Foi uma semana difícil para os defensores da igualdade no Brasil. Por 17 votos a 5, a Câmara dos Deputados decidiu que o conceito de família está restrito a núcleos familiares formados por um homem e uma mulher.
Isso não significa apenas um retrocesso dos direitos homoafetivos e da igualdade. Significa que mães solteiras e seus filhos não formam uma família; avós que criaram seus netos não formam uma família; irmãos órfãos que se cuidam mutuamente não formam uma família.
Segundo pesquisa do Instituto Data Popular, 31% das mães brasileiras são solteiras. Vinte milhões de mulheres que são, de fato, a única referência de família de seus filhos e não foram reconhecidas como tal pelo Estado. É oficial: nosso país cria leis que nos violentam.
Há apenas uma coisa que espanta mais do que a proporção assustadora de votos: o argumento utilizado para a aprovação. Segundo o Deputado Federal Diego Garcia (PHS), “relações de afeto” não podem ser a base para decidir o que é uma família.

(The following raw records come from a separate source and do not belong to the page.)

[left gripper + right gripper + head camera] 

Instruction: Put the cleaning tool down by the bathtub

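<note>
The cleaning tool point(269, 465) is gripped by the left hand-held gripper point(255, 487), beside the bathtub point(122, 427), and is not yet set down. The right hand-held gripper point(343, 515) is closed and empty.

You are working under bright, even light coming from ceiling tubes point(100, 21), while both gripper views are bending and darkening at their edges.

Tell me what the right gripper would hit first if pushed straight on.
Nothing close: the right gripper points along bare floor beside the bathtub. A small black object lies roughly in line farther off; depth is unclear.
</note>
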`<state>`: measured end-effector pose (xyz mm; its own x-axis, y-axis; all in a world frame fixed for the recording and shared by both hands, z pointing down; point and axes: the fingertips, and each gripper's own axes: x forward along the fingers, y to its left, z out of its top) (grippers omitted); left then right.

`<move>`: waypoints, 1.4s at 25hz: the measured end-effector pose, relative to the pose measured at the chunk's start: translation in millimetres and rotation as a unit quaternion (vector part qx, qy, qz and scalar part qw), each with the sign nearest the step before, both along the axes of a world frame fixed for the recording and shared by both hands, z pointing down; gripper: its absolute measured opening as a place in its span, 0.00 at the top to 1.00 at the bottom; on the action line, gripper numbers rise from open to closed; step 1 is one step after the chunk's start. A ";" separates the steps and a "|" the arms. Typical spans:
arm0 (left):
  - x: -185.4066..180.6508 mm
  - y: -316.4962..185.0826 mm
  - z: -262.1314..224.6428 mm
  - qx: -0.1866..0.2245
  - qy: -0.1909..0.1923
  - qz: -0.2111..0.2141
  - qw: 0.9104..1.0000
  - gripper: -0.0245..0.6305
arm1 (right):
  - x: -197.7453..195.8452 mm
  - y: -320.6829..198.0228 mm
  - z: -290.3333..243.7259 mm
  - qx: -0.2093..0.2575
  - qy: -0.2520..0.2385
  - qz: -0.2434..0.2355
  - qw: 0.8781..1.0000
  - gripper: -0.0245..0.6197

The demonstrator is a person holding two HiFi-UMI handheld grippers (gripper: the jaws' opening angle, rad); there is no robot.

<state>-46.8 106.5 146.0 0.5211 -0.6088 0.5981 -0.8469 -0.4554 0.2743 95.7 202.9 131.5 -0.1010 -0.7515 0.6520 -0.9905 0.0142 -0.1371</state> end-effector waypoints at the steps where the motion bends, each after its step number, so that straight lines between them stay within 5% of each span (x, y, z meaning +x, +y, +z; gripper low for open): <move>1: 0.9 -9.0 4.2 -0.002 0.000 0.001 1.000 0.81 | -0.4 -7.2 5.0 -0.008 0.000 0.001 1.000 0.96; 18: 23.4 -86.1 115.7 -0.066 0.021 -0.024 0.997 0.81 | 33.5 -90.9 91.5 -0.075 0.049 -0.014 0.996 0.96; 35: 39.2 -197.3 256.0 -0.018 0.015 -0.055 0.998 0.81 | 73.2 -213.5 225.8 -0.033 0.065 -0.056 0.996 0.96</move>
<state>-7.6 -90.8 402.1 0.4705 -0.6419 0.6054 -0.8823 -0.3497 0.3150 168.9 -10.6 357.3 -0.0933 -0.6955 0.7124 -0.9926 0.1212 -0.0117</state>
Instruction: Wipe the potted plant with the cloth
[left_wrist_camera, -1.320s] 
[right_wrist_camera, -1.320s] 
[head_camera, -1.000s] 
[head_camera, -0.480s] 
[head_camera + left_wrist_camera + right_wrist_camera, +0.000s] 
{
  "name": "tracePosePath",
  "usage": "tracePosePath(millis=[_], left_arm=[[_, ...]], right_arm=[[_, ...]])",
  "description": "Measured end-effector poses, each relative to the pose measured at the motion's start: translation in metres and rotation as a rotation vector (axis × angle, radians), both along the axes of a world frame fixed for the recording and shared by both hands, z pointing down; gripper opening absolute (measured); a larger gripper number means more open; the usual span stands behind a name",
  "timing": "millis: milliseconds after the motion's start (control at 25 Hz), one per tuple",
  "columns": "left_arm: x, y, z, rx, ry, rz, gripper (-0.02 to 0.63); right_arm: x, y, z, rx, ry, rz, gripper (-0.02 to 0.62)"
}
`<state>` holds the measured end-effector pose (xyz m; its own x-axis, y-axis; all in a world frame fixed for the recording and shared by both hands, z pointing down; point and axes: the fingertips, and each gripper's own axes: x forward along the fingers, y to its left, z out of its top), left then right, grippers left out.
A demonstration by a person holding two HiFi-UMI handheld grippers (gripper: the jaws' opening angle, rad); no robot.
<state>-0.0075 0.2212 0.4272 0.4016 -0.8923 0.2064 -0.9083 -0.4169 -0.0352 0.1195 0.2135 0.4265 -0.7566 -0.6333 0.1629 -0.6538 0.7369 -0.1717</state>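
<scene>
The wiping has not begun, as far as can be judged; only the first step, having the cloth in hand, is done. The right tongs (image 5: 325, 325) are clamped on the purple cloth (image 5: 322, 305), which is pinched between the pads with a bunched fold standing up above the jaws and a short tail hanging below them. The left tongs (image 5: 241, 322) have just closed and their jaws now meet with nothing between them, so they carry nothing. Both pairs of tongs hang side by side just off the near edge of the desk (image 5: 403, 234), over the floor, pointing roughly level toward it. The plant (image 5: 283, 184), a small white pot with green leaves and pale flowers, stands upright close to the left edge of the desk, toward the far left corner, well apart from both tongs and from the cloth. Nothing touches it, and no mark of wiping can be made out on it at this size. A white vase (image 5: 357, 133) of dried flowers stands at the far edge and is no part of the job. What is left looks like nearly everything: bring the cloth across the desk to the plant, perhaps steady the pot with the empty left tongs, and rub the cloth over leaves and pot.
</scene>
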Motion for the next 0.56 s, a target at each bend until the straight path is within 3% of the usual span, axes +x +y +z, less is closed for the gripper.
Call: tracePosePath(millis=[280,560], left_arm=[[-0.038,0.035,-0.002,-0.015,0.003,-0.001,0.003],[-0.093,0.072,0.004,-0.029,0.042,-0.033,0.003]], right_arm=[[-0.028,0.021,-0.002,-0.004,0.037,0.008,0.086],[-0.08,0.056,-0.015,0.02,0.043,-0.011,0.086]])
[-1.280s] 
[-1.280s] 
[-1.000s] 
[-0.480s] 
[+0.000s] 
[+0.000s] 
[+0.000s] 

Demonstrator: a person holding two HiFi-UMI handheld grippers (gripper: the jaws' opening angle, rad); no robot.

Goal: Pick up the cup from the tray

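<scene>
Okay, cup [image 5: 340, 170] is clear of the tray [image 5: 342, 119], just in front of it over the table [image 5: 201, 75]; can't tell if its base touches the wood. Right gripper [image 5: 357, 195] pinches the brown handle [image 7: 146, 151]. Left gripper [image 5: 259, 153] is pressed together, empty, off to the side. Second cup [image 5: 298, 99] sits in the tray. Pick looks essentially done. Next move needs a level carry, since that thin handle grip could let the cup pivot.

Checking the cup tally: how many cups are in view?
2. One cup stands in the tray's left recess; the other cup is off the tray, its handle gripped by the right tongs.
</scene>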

Além de paradoxalmente contrariar toda a lógica do próprio direito de família, assusta a incoerência desse argumento. Senão o afeto, o que mais pode ser considerado para que se determine o que é uma família? Laços sanguíneos, ignorados todos os dias por pais que abandonam seus filhos biológicos?
Este é o resultado do lamentável avanço da bancada evangélica: a religião tem ditado as regras. E a aprovação deste projeto é a prova de que não existe coerência quando decisões políticas são influenciadas por ideologias religiosas. É uma prova de que o fundamentalismo é o novo câncer da política brasileira, que vem se espalhando silenciosamente e tomando proporções inacreditáveis. É a demonstração clarividente de que a guerra entre o conservadorismo e a igualdade tem atingido a todos nós indistintamente.
A aprovação do estatuto da família é um claro ataque aos direitos homoafetivos, mas representa, no plano prático, muito mais do que isso: a involução do conceito de uma das mais importantes instituições sociais. Isso não atinge apenas as famílias – sim, famílias – homoafetivas, mas a todas as famílias não nucleares do Brasil, e o Congresso Nacional sabe disso. Mas a vitória do conservadorismo é e sempre será o mais importante.
Oficialmente, a bancada evangélica venceu a coerência.